▸ What is being asked:
Below are the entries; output exactly the lines from the one containing "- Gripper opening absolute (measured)" through the final line, inclusive.

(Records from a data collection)
= Beginning of Section =

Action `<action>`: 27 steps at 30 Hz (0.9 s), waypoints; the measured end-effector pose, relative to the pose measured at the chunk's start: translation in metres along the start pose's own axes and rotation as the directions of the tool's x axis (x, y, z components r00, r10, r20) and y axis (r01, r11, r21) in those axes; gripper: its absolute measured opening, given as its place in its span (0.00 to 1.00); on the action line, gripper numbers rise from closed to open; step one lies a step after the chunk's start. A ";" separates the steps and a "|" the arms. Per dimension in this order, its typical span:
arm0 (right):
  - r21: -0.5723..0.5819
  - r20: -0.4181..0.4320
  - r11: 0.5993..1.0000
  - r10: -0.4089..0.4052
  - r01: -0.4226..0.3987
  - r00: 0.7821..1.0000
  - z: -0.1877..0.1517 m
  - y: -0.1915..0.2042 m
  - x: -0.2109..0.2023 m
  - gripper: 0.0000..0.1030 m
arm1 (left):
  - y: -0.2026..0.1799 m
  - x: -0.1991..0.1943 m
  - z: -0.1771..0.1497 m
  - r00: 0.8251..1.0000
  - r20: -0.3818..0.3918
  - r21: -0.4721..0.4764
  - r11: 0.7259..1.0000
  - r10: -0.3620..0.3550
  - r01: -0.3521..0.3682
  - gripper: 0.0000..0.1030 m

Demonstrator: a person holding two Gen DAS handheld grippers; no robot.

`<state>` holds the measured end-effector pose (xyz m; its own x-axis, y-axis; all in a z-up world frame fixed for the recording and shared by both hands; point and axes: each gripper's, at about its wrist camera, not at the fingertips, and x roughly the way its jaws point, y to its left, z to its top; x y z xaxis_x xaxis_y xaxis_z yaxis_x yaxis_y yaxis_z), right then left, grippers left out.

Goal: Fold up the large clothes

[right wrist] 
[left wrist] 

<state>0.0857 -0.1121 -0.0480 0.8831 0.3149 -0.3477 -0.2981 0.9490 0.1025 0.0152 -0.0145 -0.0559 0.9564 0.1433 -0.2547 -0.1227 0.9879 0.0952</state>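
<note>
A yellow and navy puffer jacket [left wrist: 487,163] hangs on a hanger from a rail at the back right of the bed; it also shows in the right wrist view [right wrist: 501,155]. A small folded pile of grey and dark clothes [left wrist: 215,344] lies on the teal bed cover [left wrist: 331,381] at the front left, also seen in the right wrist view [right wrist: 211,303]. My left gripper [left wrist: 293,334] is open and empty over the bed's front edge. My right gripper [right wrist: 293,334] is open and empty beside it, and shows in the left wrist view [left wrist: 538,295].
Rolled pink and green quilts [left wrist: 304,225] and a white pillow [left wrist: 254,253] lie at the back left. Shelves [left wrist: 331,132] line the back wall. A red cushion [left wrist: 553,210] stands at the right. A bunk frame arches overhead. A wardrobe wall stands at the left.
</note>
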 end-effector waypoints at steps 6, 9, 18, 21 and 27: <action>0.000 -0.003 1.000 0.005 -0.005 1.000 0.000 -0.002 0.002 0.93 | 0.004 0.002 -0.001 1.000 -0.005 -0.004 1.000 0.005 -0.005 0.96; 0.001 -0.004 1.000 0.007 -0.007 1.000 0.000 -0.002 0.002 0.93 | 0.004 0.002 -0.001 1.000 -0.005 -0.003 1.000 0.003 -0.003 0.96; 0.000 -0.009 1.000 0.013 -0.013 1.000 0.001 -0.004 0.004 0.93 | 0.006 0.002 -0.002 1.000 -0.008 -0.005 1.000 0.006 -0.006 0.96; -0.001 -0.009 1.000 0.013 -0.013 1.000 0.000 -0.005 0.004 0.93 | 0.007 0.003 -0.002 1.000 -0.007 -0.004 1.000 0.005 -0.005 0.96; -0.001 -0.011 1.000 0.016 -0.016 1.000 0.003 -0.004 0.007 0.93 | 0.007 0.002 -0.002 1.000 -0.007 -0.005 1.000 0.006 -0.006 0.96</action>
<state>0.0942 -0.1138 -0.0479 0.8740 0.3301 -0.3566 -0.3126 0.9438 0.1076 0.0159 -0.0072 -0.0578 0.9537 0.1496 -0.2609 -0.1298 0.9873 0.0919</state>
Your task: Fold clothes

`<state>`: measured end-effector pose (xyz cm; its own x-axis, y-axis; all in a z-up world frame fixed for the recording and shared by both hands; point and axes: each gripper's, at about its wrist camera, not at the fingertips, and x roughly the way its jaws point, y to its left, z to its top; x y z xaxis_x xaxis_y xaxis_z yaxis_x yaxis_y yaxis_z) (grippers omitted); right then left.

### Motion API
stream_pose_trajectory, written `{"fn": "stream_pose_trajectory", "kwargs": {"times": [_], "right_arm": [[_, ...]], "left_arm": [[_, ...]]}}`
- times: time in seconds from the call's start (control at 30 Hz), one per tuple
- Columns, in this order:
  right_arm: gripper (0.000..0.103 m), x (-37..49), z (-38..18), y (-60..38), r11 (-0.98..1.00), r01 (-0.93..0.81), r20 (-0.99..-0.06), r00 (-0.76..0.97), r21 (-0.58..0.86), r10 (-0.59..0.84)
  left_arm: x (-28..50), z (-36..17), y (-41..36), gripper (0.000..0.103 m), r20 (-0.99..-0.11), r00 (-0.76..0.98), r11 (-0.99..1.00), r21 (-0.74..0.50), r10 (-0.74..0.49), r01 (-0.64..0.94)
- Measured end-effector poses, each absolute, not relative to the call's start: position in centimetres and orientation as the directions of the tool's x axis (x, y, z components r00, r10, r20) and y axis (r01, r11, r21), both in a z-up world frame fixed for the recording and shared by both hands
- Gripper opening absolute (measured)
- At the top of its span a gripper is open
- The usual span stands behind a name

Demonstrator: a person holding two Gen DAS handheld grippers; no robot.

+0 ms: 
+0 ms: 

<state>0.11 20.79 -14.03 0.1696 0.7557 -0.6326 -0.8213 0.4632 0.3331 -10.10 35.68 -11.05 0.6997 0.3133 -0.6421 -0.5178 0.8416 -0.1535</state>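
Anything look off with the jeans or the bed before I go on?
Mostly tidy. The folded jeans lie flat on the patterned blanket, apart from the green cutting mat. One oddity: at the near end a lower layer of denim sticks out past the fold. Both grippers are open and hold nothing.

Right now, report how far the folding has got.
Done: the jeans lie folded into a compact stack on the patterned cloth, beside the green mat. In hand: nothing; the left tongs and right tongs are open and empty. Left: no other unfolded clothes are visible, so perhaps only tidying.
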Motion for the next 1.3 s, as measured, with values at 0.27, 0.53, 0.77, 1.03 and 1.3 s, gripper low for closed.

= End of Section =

▸ Problem solution:
- Gripper opening absolute (measured)
- At the top of its span a gripper is open
- The usual span stands behind a name

Demonstrator: a person holding two Gen DAS handheld grippers; no robot.

+0 ms: 
+0 ms: 

<state>0.11 20.79 -14.03 0.1696 0.7557 -0.6326 -0.8213 0.4632 0.3331 -10.10 35.68 -11.05 0.6997 0.3133 -0.6421 -0.5178 0.8416 -0.1535</state>
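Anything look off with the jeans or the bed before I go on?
Mostly tidy. The folded jeans lie flat on the patterned blanket, apart from the green cutting mat. One oddity: at the near end a lower layer of denim sticks out past the fold. Both grippers are open and hold nothing.

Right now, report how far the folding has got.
Done: the jeans lie folded into a compact stack on the patterned cloth, beside the green mat. In hand: nothing; the left tongs and right tongs are open and empty. Left: no other unfolded clothes are visible, so perhaps only tidying.
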Motion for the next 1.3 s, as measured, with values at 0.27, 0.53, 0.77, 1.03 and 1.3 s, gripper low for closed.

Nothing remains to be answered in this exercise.